Symptoms of overdose may include severe drowsiness, nausea, vomiting, and irregular bleeding. There is no specific antidote; treatment involves supportive care and symptomatic management.

Precautions

  • Monitor for signs of thromboembolic events, especially in patients with a history of such conditions.
  • Evaluate the risk of osteoporosis with long-term use, particularly with the injectable form.
  • Ensure regular follow-up to assess for potential adverse effects and effectiveness of therapy.

Interaction

  • Medroxyprogesterone acetate may interact with other hormonal therapies, potentially affecting efficacy.
  • Drugs that affect liver enzymes, such as certain antiepileptics and antibiotics, can alter the metabolism of medroxyprogesterone acetate.

Disease Interaction

  • Use with caution in patients with a history of or risk factors for thromboembolic disorders.
  • Monitor patients with a history of liver disease or renal impairment, as these conditions can impact drug metabolism and clearance.

Drug Interaction

  • Interactions with enzyme inducers, such as rifampin or phenytoin, may reduce the effectiveness of medroxyprogesterone acetate.
  • Concurrent use with certain antidepressants or antipsychotics can influence mood and side effects.

Food Interactions

Food does not significantly affect the absorption of medroxyprogesterone acetate. However, taking the oral form with food may reduce gastrointestinal discomfort.

Pregnancy Use

Medroxyprogesterone acetate is not recommended during pregnancy. If pregnancy occurs while using this medication, discontinue use and consult a healthcare provider. It is classified as a Category X drug, indicating that it can cause fetal harm.

Lactation Use

Medroxyprogesterone acetate is excreted in breast milk. While it is generally considered safe for use during lactation, consult a healthcare provider to assess the risks and benefits if breastfeeding.

Acute Overdose

Acute overdose may result in severe nausea, vomiting, or irregular bleeding.
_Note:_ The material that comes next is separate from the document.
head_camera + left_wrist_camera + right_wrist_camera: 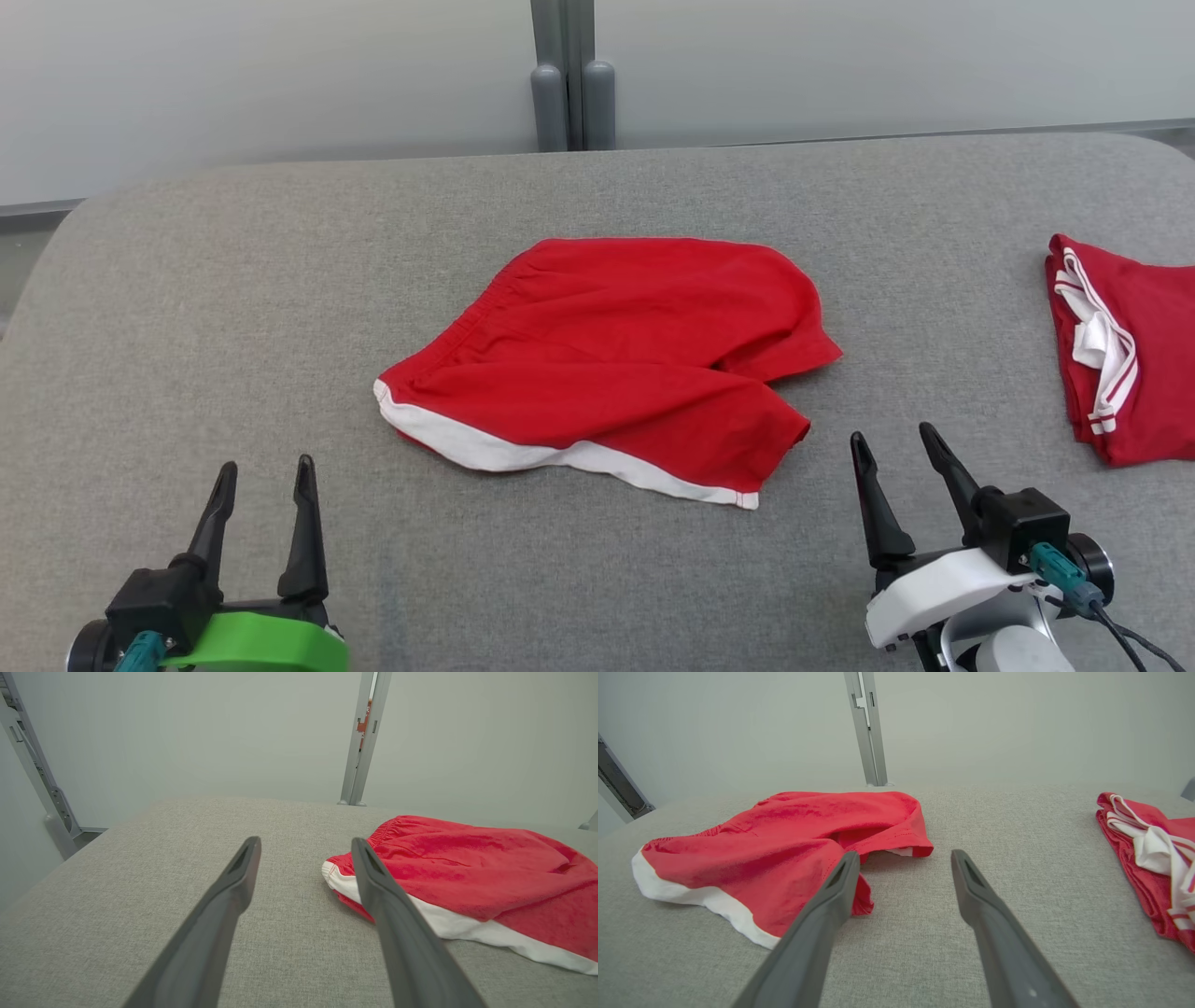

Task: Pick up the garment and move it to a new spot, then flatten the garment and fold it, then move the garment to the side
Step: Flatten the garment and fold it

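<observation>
The work surface (597,187) is a broad platform covered in grey woven fabric, with rounded far corners. Behind it stand pale, plain wall panels (280,75), joined at a grey vertical post (571,84) that meets the far edge near the middle. In the left wrist view a second grey frame upright (28,765) rises at the left side, past the platform's corner.

The garment (607,355), a pair of red shorts, lies at the centre of the surface, spread out but wrinkled. Its gathered elastic waistband (509,280) points to the far left. A white band (523,455) runs along the near edge. The leg openings face right, and one leg lies partly over the other.

A second red garment with white striped trim (1148,364) lies bundled at the right edge of the surface, well apart from the shorts.

The left gripper (265,464), on a green housing (261,644), hovers near the front left of the surface. Its jaws are spread wide and hold nothing. It is clear of the shorts.

The right gripper (892,432), on a white housing (943,583) with a cable (1111,635) attached, sits front right, near the lower right corner of the shorts without touching them. Its jaws are likewise parted and empty.
</observation>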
There is no specific antidote, so treatment focuses on supportive care and symptomatic relief.

Contraindication

  • Contraindicated in individuals with known or suspected pregnancy, active liver disease, or a history of thromboembolic disorders.
  • Not recommended for use in patients with unexplained vaginal bleeding or breast cancer.

Use Direction

  • Follow prescribed dosage and administration instructions precisely.
  • Regularly monitor for effectiveness and side effects, and adjust dosage as needed under medical supervision.

Storage Conditions

  • Store at room temperature, away from light and moisture.
  • Keep out of reach of children and do not use past the expiration date.

Volume of Distribution

The volume of distribution for medroxyprogesterone acetate is approximately 0.5 to 2 L/kg, reflecting its distribution into body tissues.

Half Life

The half-life of medroxyprogesterone acetate varies by formulation:

  • Oral Form: Approximately 5 to 15 hours.
  • Injectable Form: The half-life can extend up to 6 to 8 weeks due to its long-acting nature.

Clearance

Medroxyprogesterone acetate is primarily cleared by hepatic metabolism and renal excretion. Clearance rates can be affected by liver function and other individual patient factors.